Est-ce vraiment sérieux de devoir porter des ornements tellement lourds que le célébrant en trébuche, je ne savais pas que l’or était si lourd car je n’ai
pas les moyens de m’en procurer. Célébrer la messe avec des ornements plus simples enlèverait-il du poids à l’Eucharistie ?
Il (le pape) a été soutenu par ses assistants " officiellement pour ne pas trébucher sous le poids de ses lourds ornements liturgiques ".
" N'importe quel prêtre célébrant avec des ornements très lourds et longs est aidé pour ne pas trébucher sur les marches de l'autel ", a répondu le P.
Lombardi.
Je vous donne la paix mais je ne vous la donne
pas comme vous la donne le monde.
Vous avez certainement dans votre garde-robe des vêtements qui
lorsque vous les endossez vous vous sentez mal à l’aise, comme à l’étroit, comme s’il vous serrait de partout. Par contre vous devez avoir d’autres vêtements que lorsque vous les endossez vous
vous sentez très confortables, comme si vous n’aviez rien sur vous, comme si vous étiez nus.
Je crois que dans la vie la majorité des gens portent des vêtements mal ajustés, ici je ne parle pas de
vêtements physiques mais des vêtements symboliques. Vous allez me dire que je suis bien loin de la lecture citée plus haut et pourtant je suis en plein dedans. Je
m’explique.
La paix que nous donne le monde est cette paix toute fabriquée
de l’extérieur. C’est l’avoir, avoir un statut qui me donne l’impression d’être quelqu’un, avoir de l’argent, paraître. Cette paix proposée par la société est comme un vêtement trop étroit, un
vêtement qui est fait pour un autre et non pas pour vous.
Soudainement vous perdez tout ce que vous aviez et voilà qu’à
votre grande surprise vous ressentez une grande paix intérieure, une paix que vous n’avez jamais connue, vous vous sentez à l’aise comme dans votre vêtement qui vous allait si bien.

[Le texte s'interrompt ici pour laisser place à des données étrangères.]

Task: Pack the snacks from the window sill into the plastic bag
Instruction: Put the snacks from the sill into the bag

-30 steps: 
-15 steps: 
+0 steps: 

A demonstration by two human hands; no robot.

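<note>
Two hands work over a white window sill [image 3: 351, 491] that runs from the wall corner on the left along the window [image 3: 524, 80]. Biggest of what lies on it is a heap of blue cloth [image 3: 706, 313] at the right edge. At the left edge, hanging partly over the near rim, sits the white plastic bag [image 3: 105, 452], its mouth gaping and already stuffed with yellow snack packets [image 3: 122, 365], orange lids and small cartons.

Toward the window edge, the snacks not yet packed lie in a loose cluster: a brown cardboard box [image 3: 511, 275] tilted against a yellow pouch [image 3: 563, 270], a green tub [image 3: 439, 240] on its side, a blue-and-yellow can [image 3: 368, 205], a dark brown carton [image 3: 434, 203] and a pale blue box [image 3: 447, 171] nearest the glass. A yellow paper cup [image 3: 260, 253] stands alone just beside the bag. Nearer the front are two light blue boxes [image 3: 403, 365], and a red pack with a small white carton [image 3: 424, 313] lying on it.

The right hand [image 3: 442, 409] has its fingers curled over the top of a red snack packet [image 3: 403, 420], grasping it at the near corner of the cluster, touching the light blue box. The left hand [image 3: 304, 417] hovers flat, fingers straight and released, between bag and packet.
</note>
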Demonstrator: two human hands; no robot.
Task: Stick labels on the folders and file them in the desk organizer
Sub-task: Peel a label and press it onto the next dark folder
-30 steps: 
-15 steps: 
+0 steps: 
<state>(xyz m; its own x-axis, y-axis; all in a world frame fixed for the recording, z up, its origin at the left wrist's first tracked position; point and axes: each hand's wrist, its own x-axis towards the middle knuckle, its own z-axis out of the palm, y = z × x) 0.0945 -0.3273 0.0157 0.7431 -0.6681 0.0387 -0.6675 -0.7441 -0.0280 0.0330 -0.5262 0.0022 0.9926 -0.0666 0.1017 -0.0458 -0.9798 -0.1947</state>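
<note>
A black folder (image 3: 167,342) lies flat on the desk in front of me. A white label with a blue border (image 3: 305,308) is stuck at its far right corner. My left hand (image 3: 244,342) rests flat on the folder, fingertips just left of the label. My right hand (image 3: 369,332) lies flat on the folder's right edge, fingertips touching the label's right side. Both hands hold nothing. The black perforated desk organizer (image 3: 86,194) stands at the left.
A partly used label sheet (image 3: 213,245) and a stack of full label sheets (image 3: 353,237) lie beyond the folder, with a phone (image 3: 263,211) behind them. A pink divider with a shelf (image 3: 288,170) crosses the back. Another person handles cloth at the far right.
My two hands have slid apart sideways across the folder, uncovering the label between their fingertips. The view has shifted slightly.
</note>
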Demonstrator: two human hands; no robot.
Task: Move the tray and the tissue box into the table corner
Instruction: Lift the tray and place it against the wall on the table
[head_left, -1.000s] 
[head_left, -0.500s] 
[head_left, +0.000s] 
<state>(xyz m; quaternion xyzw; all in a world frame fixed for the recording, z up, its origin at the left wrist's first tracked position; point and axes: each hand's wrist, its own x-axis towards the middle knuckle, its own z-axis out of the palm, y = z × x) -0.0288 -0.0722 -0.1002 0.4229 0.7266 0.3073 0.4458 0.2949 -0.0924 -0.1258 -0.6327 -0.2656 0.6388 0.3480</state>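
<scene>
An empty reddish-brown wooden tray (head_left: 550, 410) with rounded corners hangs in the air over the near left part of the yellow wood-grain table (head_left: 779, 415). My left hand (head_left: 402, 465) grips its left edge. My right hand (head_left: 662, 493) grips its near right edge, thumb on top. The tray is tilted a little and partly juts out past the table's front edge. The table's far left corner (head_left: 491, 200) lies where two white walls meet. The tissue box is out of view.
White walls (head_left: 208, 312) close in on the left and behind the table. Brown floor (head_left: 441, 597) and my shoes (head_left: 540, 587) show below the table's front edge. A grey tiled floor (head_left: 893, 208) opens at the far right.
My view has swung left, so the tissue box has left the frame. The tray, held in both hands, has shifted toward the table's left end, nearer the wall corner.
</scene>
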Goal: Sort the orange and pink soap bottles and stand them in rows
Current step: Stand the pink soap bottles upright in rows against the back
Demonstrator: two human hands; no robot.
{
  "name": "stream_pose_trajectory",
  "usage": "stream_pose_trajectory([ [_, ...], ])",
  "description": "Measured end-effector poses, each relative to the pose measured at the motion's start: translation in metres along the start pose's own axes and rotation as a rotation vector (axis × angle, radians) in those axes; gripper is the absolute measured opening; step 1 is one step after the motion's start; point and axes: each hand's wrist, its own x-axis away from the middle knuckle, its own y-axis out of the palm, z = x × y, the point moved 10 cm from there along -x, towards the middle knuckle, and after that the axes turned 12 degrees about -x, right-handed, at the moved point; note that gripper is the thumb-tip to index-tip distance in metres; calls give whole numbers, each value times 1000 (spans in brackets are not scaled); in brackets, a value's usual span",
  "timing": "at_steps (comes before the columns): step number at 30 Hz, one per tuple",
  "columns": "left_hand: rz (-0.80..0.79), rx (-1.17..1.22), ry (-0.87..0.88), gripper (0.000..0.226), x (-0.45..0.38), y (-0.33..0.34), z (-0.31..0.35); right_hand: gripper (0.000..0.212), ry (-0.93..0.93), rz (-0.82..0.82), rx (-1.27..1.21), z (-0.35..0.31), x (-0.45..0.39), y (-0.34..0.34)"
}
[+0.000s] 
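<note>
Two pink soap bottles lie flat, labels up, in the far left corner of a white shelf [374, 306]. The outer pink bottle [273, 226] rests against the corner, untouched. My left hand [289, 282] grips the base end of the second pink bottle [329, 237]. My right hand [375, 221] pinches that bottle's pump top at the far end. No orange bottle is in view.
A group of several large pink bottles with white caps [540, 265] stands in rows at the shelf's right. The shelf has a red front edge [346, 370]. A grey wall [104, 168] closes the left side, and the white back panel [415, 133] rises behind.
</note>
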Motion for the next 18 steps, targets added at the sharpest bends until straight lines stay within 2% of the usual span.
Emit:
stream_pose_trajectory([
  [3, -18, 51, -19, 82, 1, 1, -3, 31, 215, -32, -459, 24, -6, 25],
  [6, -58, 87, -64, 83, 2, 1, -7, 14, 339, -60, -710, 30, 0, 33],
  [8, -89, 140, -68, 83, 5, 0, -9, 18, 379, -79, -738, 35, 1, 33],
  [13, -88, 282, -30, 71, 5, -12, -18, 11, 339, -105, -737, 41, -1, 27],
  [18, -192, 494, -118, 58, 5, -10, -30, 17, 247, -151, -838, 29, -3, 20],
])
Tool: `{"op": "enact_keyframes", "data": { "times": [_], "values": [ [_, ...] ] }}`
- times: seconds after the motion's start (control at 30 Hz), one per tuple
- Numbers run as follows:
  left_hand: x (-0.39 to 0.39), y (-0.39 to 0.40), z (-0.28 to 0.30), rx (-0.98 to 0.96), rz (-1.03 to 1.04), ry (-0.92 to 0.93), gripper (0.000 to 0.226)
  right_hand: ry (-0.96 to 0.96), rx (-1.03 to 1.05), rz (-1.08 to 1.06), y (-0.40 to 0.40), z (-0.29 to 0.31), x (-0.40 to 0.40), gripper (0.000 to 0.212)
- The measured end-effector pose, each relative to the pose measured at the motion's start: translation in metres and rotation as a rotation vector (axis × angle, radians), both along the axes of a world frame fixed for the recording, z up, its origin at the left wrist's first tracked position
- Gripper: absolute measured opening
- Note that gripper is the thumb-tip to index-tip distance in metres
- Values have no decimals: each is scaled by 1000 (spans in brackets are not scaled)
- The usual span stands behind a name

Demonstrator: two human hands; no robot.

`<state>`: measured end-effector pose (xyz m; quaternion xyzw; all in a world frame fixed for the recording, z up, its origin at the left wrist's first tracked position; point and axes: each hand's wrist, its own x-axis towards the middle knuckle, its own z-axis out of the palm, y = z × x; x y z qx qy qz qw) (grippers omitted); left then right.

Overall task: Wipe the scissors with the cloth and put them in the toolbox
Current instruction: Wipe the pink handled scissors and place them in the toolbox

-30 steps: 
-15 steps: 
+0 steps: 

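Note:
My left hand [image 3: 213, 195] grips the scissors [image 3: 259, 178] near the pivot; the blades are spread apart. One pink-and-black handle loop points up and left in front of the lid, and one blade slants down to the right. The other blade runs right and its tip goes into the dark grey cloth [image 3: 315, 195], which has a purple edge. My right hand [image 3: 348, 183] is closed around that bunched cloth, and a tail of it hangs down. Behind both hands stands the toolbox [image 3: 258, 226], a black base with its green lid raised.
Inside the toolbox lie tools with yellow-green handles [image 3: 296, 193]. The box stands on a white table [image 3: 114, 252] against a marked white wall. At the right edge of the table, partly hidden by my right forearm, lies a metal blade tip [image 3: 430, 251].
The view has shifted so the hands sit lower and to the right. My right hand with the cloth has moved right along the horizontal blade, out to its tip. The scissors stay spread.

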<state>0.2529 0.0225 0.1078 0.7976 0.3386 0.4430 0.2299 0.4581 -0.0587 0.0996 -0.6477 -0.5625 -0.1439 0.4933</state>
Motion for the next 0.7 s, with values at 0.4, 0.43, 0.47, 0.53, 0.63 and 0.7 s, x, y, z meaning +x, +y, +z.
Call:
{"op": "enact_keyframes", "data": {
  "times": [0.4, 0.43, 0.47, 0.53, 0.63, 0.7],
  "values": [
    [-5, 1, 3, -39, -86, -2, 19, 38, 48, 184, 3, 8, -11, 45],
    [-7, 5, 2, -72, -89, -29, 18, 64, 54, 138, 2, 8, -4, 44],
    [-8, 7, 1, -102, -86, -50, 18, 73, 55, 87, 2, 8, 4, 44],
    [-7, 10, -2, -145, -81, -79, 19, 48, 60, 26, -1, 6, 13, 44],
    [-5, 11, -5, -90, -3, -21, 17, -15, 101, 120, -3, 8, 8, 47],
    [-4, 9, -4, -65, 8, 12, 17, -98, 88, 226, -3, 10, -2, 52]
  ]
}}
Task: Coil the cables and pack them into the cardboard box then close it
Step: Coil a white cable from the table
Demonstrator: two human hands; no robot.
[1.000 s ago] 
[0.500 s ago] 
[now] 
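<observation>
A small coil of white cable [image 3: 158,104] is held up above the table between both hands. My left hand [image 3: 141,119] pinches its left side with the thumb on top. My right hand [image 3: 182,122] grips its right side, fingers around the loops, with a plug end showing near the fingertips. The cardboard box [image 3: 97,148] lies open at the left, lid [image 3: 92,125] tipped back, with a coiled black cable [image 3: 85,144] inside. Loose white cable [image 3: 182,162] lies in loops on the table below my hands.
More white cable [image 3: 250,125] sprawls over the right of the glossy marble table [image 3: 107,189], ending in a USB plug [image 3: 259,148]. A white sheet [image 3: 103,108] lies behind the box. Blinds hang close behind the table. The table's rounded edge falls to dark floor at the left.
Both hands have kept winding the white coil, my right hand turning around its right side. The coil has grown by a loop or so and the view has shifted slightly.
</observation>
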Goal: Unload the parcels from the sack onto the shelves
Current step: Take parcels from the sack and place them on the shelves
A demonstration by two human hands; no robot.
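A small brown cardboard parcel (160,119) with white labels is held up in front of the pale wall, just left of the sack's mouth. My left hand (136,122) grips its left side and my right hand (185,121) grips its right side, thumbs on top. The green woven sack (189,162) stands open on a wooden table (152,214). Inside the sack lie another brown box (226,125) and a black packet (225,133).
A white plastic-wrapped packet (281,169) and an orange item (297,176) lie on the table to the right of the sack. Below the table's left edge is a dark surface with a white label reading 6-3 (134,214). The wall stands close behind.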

C’est comme
si vous étiez tout nu devant tout le monde mais que vous ne ressentez aucune gêne.
Pour moi c’est de cette paix dont parle Jésus. Le dépouillement total qui veut dire une conscience éveillée, qui ne se laisse pas entraver par ce qui est de
l’extérieur. Cette paix nous fait vivre en harmonie avec l’univers.